TOaCNN: Adaptive Convolutional Neural Network for Multidisciplinary Topology Optimization
Khaish Singh Chadha, Prabhat Kumar

TL;DR
This paper introduces TOaCNN, an adaptive CNN architecture that automates diverse topology optimization problems across different physics, achieving rapid and accurate design generation with minimal error.
Contribution
The paper presents a novel adaptive CNN architecture with an encoder-decoder structure and an adaptive layer, capable of handling various physics-based topology optimization tasks.
Findings
Successfully applied to compliance minimization with different loads
Generates designs closely matching open-source TO codes
Operates with negligible performance and volume fraction errors
Abstract
This paper presents an adaptive convolutional neural network (CNN) architecture that can automate diverse topology optimization (TO) problems having different underlying physics. The architecture uses the encoder-decoder networks with dense layers in the middle which includes an additional adaptive layer to capture complex geometrical features.
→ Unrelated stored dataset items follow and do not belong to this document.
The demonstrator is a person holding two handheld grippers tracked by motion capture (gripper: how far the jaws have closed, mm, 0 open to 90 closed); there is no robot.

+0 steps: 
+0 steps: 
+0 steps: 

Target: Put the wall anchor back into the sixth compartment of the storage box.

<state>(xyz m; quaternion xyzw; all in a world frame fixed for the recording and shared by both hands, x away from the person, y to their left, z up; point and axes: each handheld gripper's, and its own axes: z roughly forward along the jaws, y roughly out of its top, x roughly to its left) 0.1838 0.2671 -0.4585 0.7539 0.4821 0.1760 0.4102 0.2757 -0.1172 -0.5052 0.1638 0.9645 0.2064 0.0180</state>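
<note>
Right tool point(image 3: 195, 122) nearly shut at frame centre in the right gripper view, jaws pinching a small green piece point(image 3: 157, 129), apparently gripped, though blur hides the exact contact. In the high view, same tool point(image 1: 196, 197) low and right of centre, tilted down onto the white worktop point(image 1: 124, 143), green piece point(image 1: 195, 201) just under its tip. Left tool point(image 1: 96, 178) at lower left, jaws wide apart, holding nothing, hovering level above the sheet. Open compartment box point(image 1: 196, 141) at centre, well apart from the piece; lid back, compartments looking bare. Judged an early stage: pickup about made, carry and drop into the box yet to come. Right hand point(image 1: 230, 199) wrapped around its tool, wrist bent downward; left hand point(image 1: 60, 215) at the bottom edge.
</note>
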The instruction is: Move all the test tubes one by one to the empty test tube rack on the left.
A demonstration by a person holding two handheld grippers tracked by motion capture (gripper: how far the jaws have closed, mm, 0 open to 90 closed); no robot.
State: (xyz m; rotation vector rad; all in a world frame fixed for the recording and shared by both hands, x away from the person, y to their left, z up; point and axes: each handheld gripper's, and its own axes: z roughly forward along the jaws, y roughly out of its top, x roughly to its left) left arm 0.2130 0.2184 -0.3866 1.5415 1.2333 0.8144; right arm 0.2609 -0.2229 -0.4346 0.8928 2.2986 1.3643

The network is trained using the dataset obtained from the three open-source TO codes involving different physics. The robustness and success of the presented adaptive CNN are demonstrated on compliance minimization problems with constant and design-dependent loads and material bulk modulus optimization. The architecture takes the user's input of the volume fraction. It instantly generates optimized designs resembling their counterparts obtained via open-source TO codes with negligible performance and volume fraction error.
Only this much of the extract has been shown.